Details of DPV and References

DPV NO: 8 June 1970

Family: Potyviridae
Genus: Potyvirus
Species: Turnip mosaic virus | Acronym: TuMV

Turnip mosaic virus

J. A. Tomlinson National Vegetable Research Station, Wellesbourne, Warwickshire, England



Described by Gardner & Kendrick (1921) and Schultz (1921).

Selected synonyms:
Brassica virus 1 (Rev. appl. Mycol. 17: 52)
Cabbage virus A (Rev. appl. Mycol. 24: 428)
Cabbage black ringspot virus (Rev. appl. Mycol. 14: 669)
Cabbage black ring virus (Rev. appl. Mycol. 18: 365)
Daikon mosaic virus (Rev. appl. Mycol. 44: 896)
Horseradish mosaic virus (Rev. appl. Mycol. 28: 43)
Marmor brassicae (Rev. appl. Mycol. 28: 514)
Radish P and R viruses (Rev. appl. Mycol. 39: 643)

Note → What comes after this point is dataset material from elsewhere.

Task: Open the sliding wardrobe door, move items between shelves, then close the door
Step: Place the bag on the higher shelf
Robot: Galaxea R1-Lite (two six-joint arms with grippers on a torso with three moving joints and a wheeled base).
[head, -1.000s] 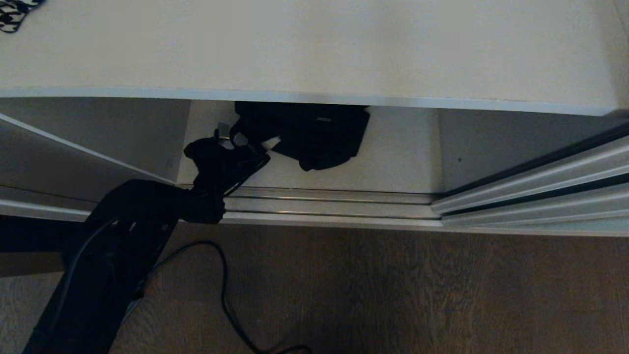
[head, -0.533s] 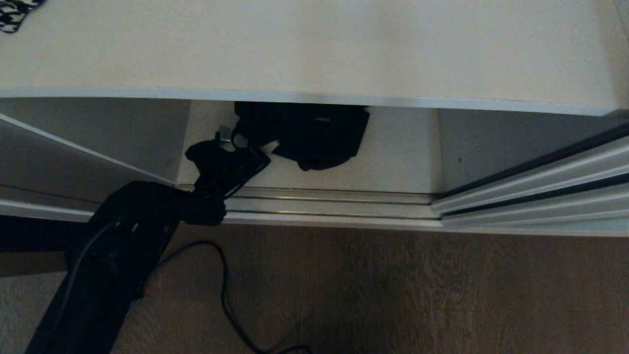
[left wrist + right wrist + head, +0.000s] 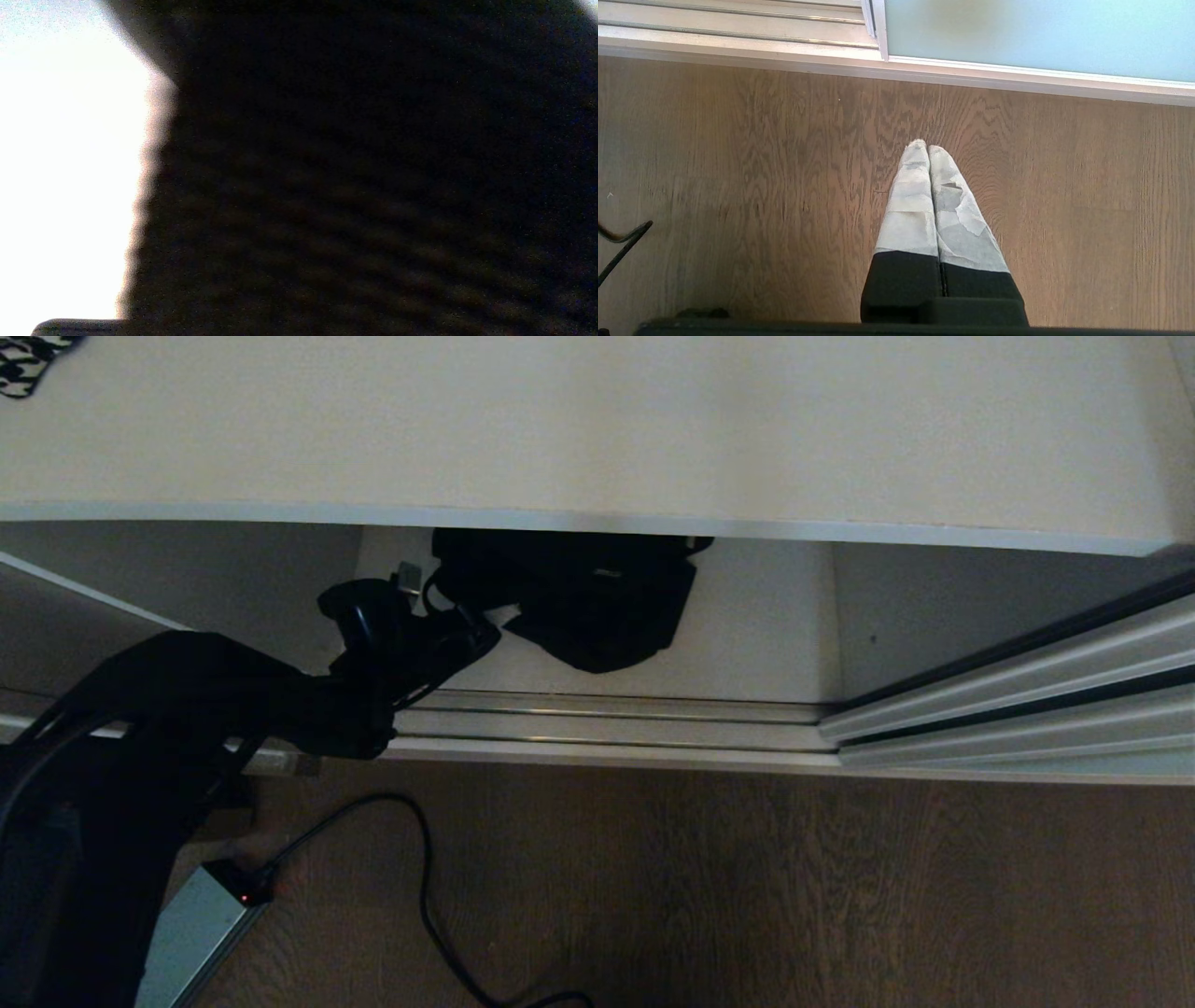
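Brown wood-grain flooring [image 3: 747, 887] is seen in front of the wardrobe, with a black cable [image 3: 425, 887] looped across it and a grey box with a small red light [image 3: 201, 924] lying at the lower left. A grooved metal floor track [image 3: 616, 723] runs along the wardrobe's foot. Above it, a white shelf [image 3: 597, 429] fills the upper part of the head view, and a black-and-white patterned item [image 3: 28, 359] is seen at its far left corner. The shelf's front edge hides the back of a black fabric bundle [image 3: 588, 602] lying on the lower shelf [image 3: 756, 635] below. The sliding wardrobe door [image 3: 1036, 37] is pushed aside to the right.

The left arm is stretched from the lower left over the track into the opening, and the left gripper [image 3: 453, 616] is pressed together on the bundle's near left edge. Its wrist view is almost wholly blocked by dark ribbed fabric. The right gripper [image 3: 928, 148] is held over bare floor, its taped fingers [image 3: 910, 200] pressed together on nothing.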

A virus with flexuous filamentous particles approximately 720 nm long, sap-transmissible to a wide range of species and transmitted by many aphid species in the non-persistent manner. World-wide distribution.

Main Diseases

Causes mottling and black necrotic spots and ringspots in cabbage, cauliflower and Brussels sprout; mosaic with leaf distortion and stunting in turnip, swede, radish, rape, mustard, Chinese cabbage, watercress and horseradish; mottles and ringspots in rhubarb; and flower-breaks in wallflower, stock, Zinnia, Tropaeolum, Petunia and Anemone.

Geographical Distribution

World-wide. Frequently reported in temperate regions of Africa, Asia, Europe and N. America.

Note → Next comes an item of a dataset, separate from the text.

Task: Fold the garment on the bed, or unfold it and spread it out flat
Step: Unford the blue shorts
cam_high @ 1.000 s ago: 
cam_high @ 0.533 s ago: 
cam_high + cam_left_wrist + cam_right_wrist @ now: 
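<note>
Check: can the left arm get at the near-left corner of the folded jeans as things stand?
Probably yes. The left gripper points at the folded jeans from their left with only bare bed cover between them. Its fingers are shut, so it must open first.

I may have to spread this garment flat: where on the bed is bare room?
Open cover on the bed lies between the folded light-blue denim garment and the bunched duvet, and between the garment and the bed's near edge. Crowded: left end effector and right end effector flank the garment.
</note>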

Host Range and Symptomatology

Host range is wide, susceptible species occurring in 20 dicotyledonous families. Transmissible by sap inoculation (e.g. from infected Brassica perviridis) to the following:

Diagnostic species
Nicotiana tabacum cv. White Burley (tobacco). Chlorotic local spots (5-6 days) enlarging up to 5 mm, becoming centrally necrotic, brown-rimmed and surrounded by a chlorotic halo (Fig. 5). Not systemic.

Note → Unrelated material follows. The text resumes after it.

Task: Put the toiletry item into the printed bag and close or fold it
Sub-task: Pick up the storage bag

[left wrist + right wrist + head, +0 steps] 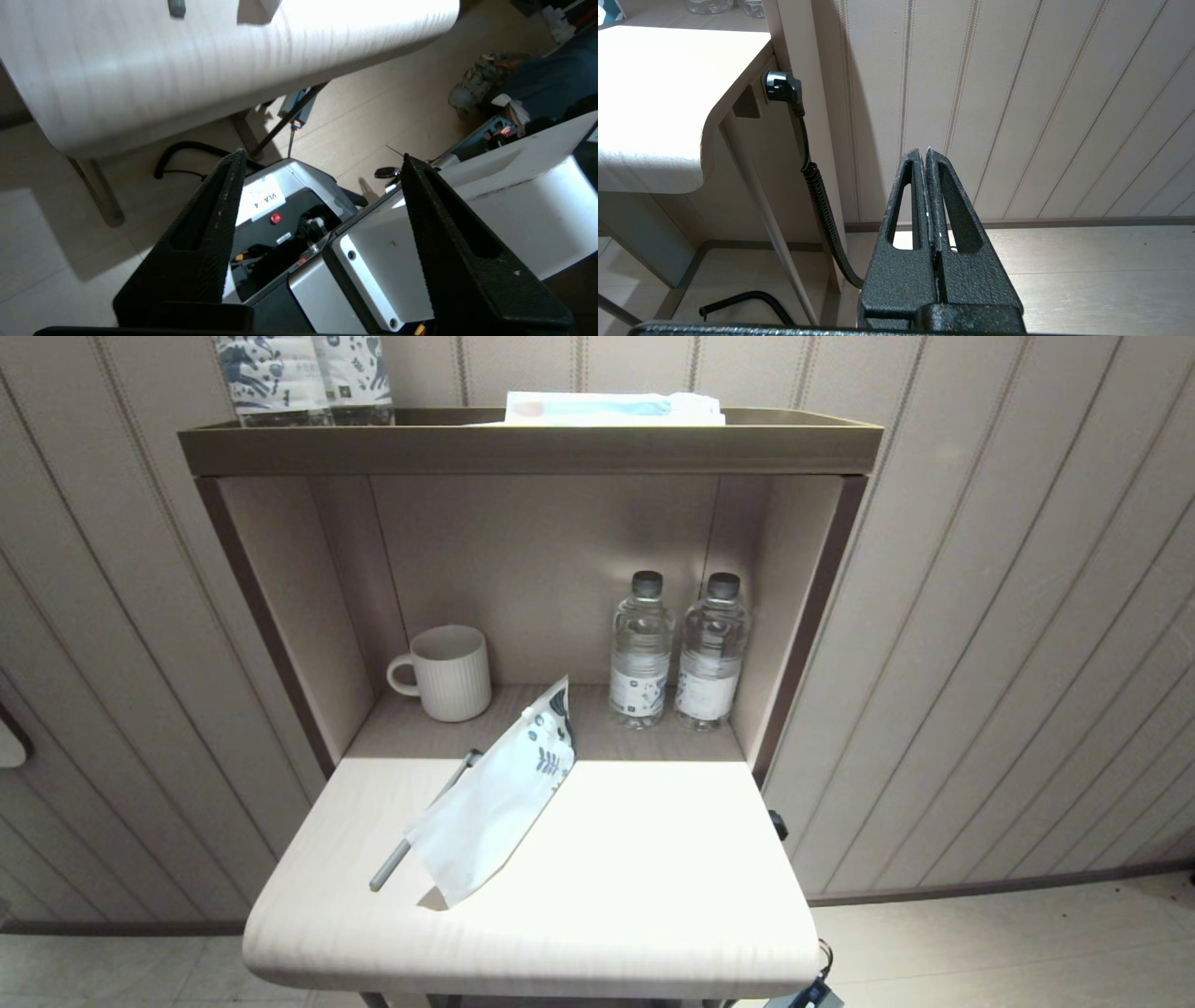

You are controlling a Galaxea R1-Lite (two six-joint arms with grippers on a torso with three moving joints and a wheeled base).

Brassica rapa (turnip). Pale chlorotic or necrotic local lesions. Systemic vein clearing and veinal flecking (Fig. 1) developing into severe mosaic with light and dark green patches or blisters (Fig. 2). Severe distortion and stunting.

Brassica oleracea var. capitata (cabbage). Small local black necrotic rings or spots (14 days). Usually no vein clearing. Systemic black ringspots best seen on under side of leaf.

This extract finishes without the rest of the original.